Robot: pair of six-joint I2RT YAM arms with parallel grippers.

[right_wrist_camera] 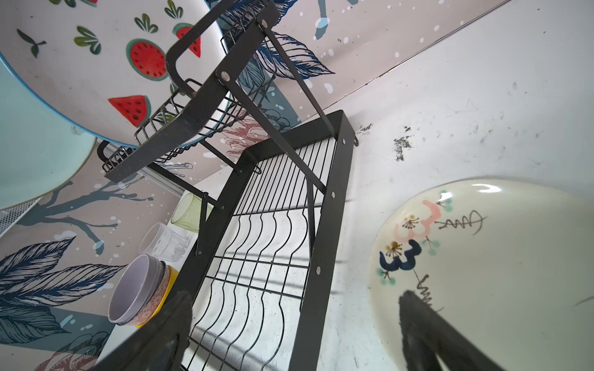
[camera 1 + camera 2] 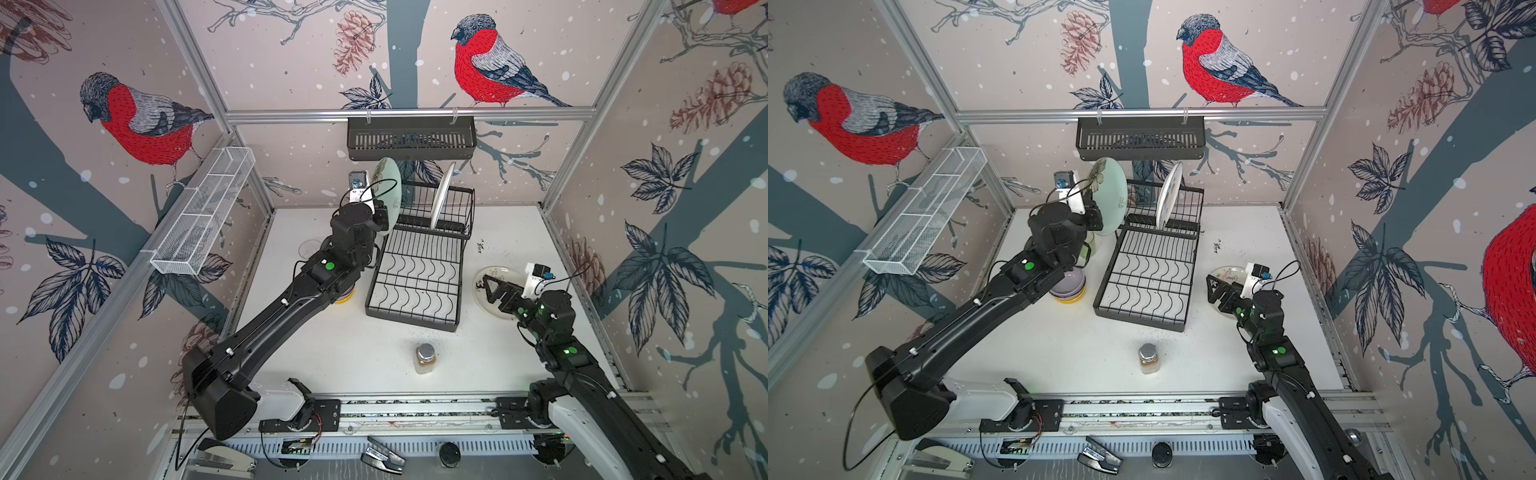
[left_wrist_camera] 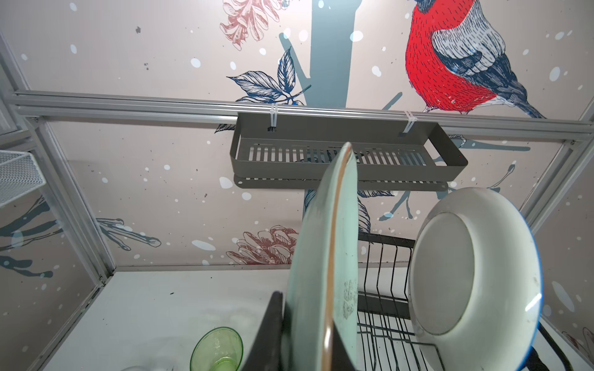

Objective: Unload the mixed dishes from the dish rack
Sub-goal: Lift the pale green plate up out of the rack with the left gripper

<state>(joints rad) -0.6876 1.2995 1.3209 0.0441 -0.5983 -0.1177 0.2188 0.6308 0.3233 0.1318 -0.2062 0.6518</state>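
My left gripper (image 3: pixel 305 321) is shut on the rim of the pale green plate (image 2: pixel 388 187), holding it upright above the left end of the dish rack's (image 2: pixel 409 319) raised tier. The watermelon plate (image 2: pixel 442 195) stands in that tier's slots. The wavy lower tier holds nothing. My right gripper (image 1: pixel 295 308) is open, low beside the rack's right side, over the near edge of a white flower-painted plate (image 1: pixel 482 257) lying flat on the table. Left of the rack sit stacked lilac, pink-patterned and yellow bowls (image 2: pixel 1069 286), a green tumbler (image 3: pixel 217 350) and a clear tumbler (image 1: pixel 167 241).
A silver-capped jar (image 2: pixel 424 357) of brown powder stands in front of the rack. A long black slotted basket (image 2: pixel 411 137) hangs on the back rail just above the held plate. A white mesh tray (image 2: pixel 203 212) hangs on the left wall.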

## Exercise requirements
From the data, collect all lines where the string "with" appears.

## Exercise output
Robot: pair of six-joint I2RT YAM arms with parallel grippers.
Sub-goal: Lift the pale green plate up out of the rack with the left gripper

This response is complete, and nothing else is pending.